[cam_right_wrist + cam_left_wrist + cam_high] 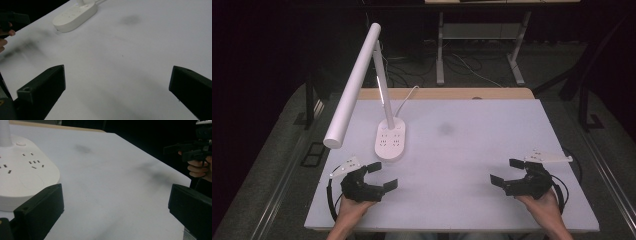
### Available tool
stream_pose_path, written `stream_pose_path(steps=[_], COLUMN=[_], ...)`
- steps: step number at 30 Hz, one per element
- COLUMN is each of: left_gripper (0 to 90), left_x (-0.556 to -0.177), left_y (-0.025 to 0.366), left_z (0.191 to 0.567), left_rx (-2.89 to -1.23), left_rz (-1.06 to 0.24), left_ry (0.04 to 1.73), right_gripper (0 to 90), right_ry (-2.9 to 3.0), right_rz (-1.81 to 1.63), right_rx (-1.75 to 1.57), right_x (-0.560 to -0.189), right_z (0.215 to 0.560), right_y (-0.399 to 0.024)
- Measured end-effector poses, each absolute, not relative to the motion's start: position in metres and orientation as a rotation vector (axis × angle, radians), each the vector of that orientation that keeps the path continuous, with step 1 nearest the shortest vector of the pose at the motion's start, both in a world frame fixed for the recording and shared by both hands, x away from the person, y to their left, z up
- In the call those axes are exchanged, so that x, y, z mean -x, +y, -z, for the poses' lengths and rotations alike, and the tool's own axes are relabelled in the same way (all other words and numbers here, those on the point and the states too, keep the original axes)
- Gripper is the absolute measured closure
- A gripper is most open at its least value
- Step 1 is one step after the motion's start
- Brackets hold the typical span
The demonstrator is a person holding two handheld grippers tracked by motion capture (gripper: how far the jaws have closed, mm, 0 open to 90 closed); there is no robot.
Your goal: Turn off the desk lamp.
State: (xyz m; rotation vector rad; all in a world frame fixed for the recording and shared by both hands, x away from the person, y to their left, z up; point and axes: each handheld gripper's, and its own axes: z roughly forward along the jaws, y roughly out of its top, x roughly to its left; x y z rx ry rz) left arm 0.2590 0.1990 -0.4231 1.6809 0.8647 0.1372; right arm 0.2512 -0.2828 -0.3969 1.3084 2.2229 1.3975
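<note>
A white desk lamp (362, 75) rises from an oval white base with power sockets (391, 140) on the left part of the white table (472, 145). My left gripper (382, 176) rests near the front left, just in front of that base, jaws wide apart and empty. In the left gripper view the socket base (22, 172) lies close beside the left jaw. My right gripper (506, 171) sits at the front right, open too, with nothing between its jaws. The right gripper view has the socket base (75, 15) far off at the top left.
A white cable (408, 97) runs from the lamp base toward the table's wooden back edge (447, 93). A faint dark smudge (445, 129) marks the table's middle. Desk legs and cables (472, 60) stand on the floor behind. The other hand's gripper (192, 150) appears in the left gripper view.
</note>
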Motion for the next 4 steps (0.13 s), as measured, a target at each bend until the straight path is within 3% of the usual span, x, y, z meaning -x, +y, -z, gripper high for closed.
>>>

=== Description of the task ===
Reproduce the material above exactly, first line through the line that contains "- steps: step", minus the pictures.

=== Response ===
[cam_right_wrist + cam_left_wrist + cam_high] 
### Available tool
stream_pose_path, written `stream_pose_path(steps=[_], COLUMN=[_], ...)`
- steps: step number at 30 Hz, one per element

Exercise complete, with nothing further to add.